● **EXERCISE DETAILS**: Check each line of the entries. Copy the ones that contain the string "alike".

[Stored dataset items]
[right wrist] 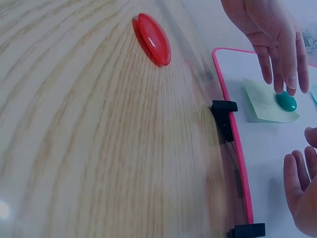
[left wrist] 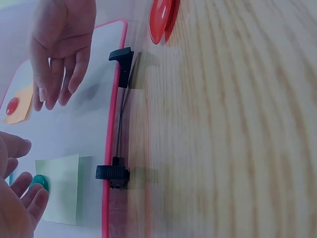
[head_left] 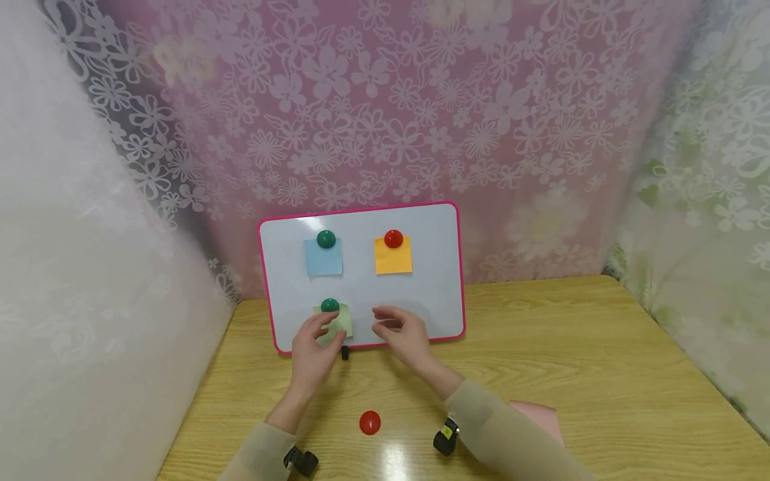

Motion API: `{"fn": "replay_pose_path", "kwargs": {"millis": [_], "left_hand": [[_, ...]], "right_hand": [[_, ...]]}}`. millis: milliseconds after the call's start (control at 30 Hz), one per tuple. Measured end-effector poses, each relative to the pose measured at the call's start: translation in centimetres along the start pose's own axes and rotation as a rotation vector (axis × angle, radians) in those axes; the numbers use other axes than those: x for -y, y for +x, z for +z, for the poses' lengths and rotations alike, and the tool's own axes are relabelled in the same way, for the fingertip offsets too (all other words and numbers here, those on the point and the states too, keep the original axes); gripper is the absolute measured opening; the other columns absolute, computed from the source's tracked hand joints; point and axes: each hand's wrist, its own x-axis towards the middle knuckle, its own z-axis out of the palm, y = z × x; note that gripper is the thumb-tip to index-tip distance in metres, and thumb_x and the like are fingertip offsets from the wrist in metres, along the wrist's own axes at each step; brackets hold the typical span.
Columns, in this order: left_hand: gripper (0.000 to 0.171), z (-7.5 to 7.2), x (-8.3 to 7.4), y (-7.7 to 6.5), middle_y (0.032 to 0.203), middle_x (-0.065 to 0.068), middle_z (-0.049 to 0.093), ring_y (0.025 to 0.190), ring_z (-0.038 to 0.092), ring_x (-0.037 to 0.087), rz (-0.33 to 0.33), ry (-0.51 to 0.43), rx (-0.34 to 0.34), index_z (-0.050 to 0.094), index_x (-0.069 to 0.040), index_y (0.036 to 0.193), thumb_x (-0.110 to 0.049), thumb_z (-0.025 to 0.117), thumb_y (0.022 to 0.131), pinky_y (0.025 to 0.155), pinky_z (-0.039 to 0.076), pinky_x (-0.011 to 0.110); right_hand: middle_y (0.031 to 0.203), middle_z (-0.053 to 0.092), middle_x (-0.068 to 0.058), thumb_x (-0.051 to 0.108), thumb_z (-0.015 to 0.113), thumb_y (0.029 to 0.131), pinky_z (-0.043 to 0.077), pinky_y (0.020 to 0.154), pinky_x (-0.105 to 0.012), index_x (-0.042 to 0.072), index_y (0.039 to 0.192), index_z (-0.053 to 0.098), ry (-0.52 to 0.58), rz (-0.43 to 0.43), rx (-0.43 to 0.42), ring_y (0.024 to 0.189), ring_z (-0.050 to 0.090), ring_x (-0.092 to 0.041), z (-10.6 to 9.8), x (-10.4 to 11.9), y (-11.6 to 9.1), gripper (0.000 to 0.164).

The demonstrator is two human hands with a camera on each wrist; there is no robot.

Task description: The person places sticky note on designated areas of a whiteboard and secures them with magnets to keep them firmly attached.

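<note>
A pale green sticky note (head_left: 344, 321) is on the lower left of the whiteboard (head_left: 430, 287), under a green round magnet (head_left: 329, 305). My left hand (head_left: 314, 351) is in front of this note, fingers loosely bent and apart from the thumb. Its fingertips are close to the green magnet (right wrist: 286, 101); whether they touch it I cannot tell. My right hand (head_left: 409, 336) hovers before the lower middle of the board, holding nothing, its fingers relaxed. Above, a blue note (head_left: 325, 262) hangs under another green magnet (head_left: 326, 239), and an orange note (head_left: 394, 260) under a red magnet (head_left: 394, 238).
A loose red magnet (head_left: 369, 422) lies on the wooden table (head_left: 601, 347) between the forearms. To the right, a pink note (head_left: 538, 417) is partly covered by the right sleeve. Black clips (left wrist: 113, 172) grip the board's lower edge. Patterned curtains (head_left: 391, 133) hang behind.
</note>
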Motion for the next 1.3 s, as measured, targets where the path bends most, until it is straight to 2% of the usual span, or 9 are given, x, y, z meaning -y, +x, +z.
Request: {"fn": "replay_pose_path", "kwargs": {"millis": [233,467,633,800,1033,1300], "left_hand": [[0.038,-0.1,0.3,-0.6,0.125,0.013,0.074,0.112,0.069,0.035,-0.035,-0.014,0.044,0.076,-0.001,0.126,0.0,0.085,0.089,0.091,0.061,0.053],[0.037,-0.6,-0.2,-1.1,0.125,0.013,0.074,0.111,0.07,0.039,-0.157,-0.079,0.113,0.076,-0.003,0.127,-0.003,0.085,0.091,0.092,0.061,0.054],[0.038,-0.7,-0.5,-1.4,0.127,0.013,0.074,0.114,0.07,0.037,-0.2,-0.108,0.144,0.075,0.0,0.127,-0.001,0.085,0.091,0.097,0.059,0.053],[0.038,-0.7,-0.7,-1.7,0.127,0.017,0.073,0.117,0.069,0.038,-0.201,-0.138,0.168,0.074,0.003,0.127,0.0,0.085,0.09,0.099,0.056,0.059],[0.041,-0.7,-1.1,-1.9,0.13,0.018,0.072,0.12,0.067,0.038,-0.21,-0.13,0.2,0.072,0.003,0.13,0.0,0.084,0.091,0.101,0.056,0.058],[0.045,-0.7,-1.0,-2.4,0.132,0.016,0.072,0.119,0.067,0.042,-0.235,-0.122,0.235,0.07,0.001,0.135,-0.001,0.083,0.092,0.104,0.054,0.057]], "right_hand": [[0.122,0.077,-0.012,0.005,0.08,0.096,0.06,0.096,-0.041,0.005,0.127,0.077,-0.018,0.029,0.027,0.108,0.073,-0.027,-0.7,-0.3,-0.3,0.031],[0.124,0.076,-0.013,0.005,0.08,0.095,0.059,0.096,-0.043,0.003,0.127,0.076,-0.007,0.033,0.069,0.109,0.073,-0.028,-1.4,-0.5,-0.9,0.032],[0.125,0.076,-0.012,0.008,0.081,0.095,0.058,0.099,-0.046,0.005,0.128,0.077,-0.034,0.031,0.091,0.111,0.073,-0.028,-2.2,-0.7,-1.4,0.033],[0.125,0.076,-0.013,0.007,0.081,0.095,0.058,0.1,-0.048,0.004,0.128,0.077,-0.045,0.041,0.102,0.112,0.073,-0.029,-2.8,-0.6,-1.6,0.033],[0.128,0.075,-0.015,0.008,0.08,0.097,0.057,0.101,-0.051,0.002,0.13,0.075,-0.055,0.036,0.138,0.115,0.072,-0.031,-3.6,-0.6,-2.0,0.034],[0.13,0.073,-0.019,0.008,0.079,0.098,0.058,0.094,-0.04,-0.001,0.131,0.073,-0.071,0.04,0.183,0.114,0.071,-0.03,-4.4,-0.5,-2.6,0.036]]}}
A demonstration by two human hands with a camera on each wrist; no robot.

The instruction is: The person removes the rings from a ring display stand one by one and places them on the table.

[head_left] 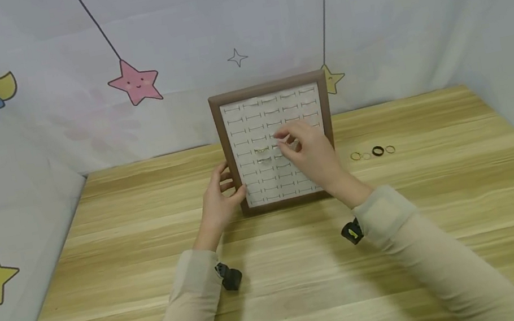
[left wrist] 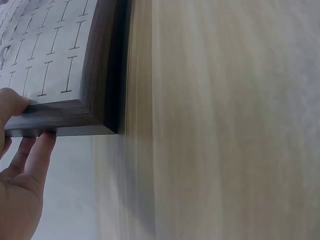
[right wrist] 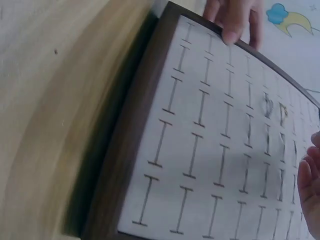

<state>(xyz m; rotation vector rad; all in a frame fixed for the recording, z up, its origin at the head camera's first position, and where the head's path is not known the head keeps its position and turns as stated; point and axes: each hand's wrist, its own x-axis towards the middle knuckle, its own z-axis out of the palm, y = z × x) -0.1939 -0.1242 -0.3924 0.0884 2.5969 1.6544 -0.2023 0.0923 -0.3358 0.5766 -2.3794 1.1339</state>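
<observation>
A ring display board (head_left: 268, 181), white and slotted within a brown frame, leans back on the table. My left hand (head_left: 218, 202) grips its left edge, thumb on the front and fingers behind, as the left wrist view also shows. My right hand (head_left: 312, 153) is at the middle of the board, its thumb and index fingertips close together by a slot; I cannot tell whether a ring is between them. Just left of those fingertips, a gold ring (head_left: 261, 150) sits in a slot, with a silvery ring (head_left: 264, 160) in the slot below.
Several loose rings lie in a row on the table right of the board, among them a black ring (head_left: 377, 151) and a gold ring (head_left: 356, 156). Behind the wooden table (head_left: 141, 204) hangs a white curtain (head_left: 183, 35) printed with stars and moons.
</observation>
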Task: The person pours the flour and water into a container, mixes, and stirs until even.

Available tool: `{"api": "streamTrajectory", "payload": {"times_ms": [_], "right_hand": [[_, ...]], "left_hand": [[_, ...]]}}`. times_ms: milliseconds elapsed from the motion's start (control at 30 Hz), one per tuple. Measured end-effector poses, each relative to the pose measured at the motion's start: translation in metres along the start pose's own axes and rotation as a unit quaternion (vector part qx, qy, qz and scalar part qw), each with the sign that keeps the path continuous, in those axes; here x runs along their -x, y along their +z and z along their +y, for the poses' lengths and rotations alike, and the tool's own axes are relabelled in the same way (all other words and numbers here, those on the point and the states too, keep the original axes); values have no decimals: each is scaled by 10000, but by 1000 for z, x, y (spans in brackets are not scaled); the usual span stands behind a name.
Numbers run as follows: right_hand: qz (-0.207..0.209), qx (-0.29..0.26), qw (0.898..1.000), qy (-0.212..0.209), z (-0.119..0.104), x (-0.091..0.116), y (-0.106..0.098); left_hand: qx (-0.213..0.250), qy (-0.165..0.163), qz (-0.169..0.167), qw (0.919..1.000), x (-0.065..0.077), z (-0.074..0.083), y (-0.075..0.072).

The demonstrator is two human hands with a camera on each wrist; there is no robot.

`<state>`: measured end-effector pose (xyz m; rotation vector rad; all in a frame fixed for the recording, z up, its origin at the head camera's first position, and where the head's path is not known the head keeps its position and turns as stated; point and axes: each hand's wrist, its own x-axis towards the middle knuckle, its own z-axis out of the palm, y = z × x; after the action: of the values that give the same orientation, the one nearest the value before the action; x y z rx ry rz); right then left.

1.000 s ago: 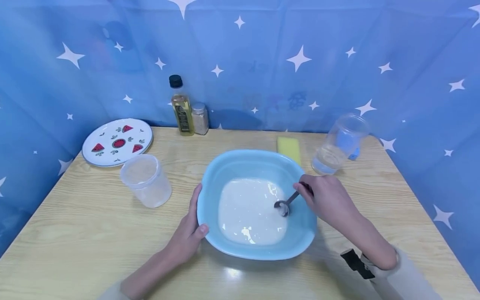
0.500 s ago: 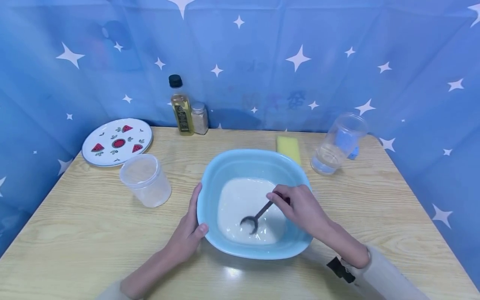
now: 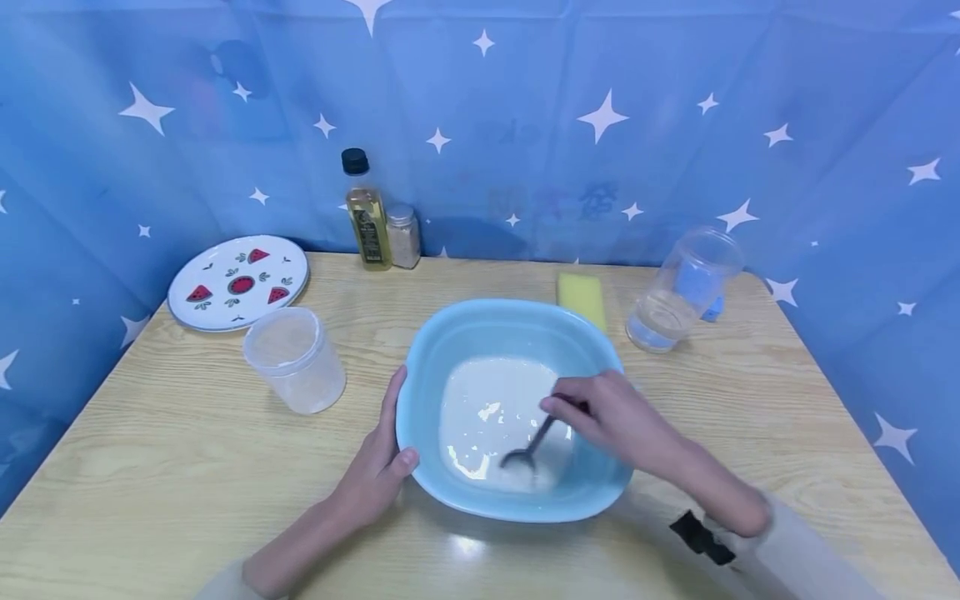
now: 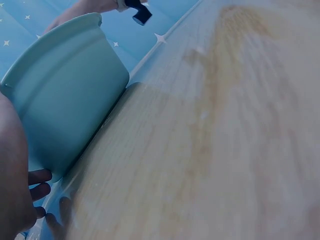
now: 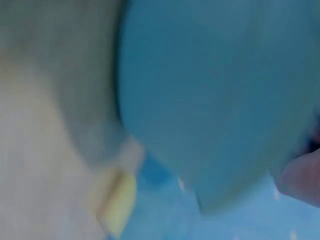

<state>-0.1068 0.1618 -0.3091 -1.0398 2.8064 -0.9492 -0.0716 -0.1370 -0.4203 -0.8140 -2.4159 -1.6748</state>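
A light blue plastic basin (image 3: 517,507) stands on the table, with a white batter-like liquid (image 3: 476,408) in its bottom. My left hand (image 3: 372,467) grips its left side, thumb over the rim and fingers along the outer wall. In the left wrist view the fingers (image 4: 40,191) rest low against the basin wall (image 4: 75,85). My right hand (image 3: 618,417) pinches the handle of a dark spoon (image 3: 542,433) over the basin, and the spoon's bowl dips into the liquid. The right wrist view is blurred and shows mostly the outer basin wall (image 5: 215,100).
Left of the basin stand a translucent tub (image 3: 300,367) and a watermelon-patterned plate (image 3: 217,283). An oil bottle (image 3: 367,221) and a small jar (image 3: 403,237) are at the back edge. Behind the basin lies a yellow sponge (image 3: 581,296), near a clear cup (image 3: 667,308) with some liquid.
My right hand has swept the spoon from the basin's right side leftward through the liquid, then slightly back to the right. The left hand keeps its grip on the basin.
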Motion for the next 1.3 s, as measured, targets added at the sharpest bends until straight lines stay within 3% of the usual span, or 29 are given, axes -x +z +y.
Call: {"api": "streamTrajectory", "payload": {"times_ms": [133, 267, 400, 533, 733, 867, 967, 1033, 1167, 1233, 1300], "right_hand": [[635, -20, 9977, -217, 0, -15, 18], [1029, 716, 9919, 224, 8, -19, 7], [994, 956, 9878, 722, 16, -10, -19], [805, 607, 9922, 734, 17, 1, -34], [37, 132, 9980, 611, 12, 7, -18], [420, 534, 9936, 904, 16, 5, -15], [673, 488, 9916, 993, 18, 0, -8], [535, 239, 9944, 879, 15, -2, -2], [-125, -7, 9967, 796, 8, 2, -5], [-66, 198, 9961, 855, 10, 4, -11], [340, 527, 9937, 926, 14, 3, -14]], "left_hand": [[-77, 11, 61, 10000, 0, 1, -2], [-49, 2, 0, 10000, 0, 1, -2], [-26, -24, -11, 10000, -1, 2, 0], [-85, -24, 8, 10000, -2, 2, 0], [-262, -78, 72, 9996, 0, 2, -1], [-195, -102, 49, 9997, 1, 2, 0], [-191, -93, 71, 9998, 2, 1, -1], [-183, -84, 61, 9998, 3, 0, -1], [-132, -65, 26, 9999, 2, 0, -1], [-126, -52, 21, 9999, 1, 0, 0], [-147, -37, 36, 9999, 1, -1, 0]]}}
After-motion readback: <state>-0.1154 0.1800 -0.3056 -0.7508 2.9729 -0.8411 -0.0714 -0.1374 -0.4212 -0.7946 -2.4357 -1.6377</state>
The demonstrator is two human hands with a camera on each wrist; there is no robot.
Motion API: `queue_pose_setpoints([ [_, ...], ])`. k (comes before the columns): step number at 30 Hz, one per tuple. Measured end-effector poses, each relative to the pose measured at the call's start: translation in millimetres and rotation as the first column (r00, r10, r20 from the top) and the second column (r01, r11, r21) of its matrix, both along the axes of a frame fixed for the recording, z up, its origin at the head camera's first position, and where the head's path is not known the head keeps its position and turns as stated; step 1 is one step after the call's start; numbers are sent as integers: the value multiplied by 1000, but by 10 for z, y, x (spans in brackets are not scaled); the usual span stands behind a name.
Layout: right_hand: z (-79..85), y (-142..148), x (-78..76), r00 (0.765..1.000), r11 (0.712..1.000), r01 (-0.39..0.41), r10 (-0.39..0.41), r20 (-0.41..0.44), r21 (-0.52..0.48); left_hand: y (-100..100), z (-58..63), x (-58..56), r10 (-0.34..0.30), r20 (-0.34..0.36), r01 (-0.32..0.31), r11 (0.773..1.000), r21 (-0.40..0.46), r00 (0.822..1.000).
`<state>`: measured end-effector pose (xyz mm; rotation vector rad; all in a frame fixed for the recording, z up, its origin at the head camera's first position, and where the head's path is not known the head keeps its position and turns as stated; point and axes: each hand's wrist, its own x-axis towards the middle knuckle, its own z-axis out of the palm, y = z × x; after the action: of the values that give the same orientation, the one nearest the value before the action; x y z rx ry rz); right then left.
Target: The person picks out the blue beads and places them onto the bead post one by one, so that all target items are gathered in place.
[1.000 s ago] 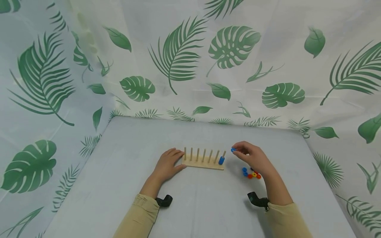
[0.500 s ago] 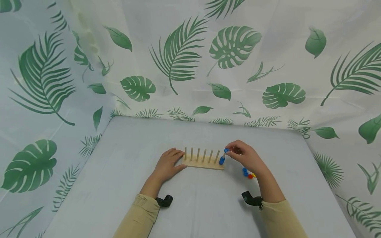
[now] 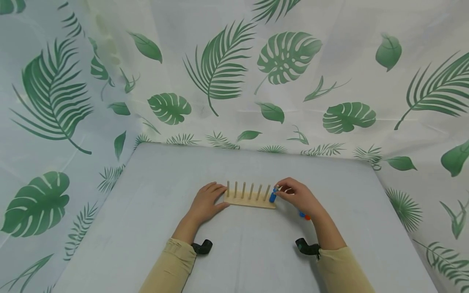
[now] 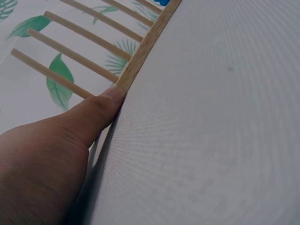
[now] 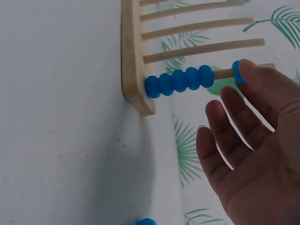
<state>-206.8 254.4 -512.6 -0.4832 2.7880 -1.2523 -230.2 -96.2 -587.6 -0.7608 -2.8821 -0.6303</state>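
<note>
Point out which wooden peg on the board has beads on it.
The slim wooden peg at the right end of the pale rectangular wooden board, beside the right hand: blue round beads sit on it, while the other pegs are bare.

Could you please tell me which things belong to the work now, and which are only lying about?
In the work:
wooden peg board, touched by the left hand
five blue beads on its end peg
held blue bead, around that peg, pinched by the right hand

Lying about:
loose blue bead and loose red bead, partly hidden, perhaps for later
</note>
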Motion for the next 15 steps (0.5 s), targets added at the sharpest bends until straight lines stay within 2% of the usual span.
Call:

● **SOLUTION TO THIS EXERCISE**:
Motion API: `{"fn": "replay_pose_path", "kwargs": {"millis": [_], "left_hand": [[_, ...]], "right_hand": [[_, ...]]}}`. millis: milliseconds after the call's start (control at 30 Hz), one per tuple. Measured end-effector poses, each relative to the pose measured at the call's start: translation in centimetres along the start pose's own axes and rotation as a rotation vector (axis × angle, radians) in those axes; the numbers use other axes than those: x for -y, y for +x, z for +z, for the poses' lengths and rotations alike, and the tool's own axes are relabelled in the same way, for the fingertip offsets too (all other words and numbers here, those on the point and the states too, keep the original axes); gripper is the absolute measured opening; the other columns absolute, computed from the source's tracked hand joints; point and axes: each hand's wrist, its own x-axis towards the middle knuckle, its own z-axis out of the palm, y = z × x; note that gripper is the thumb-tip to index-tip distance in metres, and thumb_x and the like are fingertip offsets from the wrist in metres, along the wrist's own axes at each step; brackets hold the typical span.
Available tool: `{"api": "streamTrajectory", "payload": {"times_ms": [_], "right_hand": [[_, ...]], "left_hand": [[_, ...]]}}`. times_ms: milliseconds elapsed from the motion's start (control at 30 Hz), one per tuple. Measured end-effector poses, each relative to the pose measured at the motion's start: translation in metres along the start pose's own axes and rotation as a unit quaternion (vector part qx, qy, qz and scalar part qw), each with the sign that keeps the path continuous, in those axes; here x runs along their -x, y along their +z and z along their +y, for the poses' lengths and rotations alike, and the tool's own axes are relabelled in the same way (all other words and numbers here, those on the point and the states too, keep the original axes); values have no decimals: each is scaled by 10000, but by 1000 for z, x, y (spans in brackets are not scaled); the usual span stands behind a name.

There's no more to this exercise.